▶ Task to carry out
Without the pictures, give the entries below again exactly as written.

▶ The input
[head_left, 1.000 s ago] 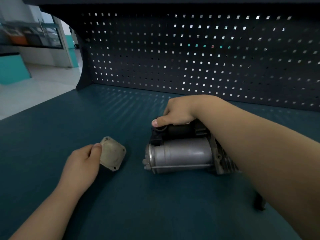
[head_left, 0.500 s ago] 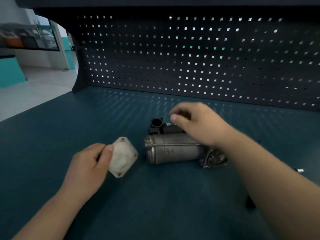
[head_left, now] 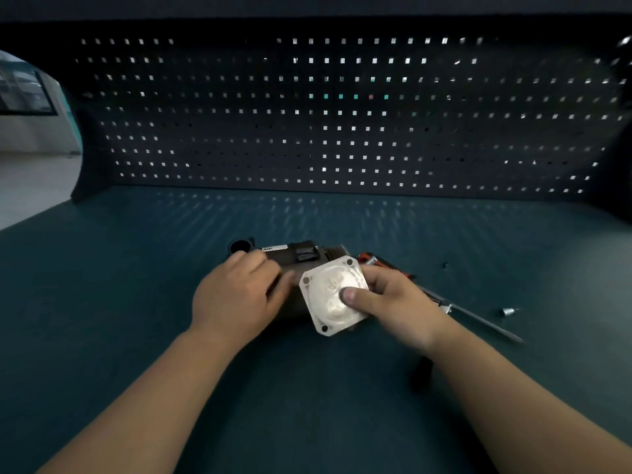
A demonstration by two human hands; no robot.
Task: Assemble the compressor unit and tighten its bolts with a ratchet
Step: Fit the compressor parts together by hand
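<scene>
The compressor lies on the teal bench, mostly hidden under my hands; its black connector block and a round port show at the back. My left hand lies over the compressor's body with fingers curled round it. My right hand holds the square grey cover plate, which has corner holes, with the thumb pressed on its face. The plate is tilted just right of the compressor's end. A ratchet with a red part lies on the bench behind my right hand.
A small socket and a dark bolt lie on the bench at the right. A dark pegboard wall closes the back. The bench's left edge drops to a bright floor.
The cover plate has passed from my left hand to my right hand and moved to the compressor's right side. My left hand now holds the compressor, which my right hand held before.
</scene>
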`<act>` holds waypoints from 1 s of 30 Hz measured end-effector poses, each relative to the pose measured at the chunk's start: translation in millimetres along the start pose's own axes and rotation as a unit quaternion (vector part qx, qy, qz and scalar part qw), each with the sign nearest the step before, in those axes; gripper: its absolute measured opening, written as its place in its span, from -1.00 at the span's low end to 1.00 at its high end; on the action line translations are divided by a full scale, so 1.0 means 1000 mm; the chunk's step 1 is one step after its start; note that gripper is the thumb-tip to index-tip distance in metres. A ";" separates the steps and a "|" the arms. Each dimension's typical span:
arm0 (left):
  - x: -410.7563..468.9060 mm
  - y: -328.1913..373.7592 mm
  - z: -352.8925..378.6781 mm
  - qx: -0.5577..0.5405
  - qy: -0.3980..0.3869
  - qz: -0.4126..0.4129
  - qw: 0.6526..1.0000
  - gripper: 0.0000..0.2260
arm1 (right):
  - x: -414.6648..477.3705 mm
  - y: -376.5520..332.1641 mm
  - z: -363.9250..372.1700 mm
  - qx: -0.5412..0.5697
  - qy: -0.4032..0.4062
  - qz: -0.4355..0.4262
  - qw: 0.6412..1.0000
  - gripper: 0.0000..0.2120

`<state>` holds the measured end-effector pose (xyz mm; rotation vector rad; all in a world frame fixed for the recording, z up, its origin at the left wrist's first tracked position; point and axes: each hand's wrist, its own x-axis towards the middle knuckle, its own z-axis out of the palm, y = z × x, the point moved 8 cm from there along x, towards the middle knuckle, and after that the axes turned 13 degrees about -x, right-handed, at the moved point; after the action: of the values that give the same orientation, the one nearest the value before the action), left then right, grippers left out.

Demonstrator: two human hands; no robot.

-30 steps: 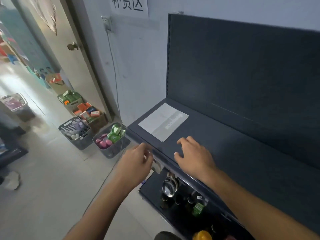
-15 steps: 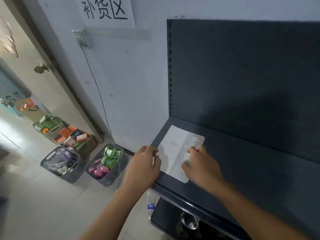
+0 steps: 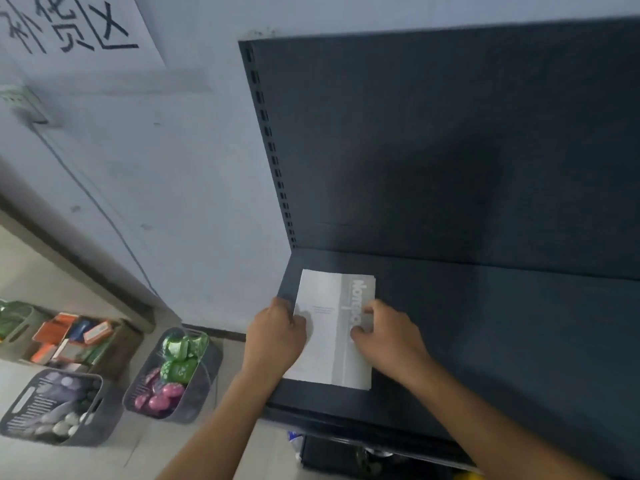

▶ Solution to the problem
[head_left, 1.000 s ago] 
[head_left, 0.500 s ago] 
[head_left, now] 
A demonstration by two human hands; no robot.
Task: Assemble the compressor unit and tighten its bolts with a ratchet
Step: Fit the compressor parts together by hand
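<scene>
The compressor lies on the teal bench, mostly hidden under my hands; its black connector block and a round port show at the back. My left hand lies over the compressor's body with fingers curled round it. My right hand holds the square grey cover plate, which has corner holes, with the thumb pressed on its face. The plate is tilted just right of the compressor's end. A ratchet with a red part lies on the bench behind my right hand.
A small socket and a dark bolt lie on the bench at the right. A dark pegboard wall closes the back. The bench's left edge drops to a bright floor.
The cover plate has passed from my left hand to my right hand and moved to the compressor's right side. My left hand now holds the compressor, which my right hand held before.
</scene>
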`<act>` holds waypoints from 1 s of 30 Hz measured end-effector poses, each relative to the pose measured at the chunk's start: translation in millimetres along the start pose's own axes and rotation as a unit quaternion (vector part qx, qy, qz and scalar part qw), each with the sign nearest the step before, in those axes; gripper: its absolute measured opening, written as its place in its span, from -1.00 at the span's low end to 1.00 at its high end; on the action line translations are divided by a full scale, so 1.0 means 1000 mm; the chunk's step 1 is one step after its start; note that gripper is the thumb-tip to index-tip distance in metres. A ";" separates the steps and a "|" the arms. Each dimension's typical span:
arm0 (left):
  - x: -410.7563..468.9060 mm
  - y: -328.1913..373.7592 mm
  - z: -352.8925..378.6781 mm
  - qx: -0.5577..0.5405
  - qy: -0.3980..0.3869
  - qz: -0.4126..0.4129
  - qw: 0.6526..1.0000
  - gripper: 0.0000..0.2260
arm1 (right):
  - x: -414.6648..477.3705 mm
  - y: -376.5520..332.1641 mm
  - z: -363.9250..372.1700 mm
  - qx: -0.5412..0.5697
  - qy: -0.4032..0.4062
  - qz: -0.4355..0.4262
  - qw: 0.6412..1.0000
  - gripper: 0.0000..0.2120

`<state>` holds the measured end-effector pose (xyz mm; rotation vector rad; all in a world frame fixed for the recording, z up, its origin at the left wrist's first tracked position; point and axes: each hand's wrist, its own x-axis towards the middle knuckle, its own z-axis out of the palm, y = z × x, the point moved 8 cm from there along x, towards the middle knuckle, and after that the axes turned 13 degrees about -x, right-handed, at the moved point; after the action: of the values that give the same orientation, the one nearest the value before the action), left then right, grippers left out.

Demonstrator: two human hands; no robot.

-30 steps: 
-15 steps: 
+0 steps: 

This output has been written out in full.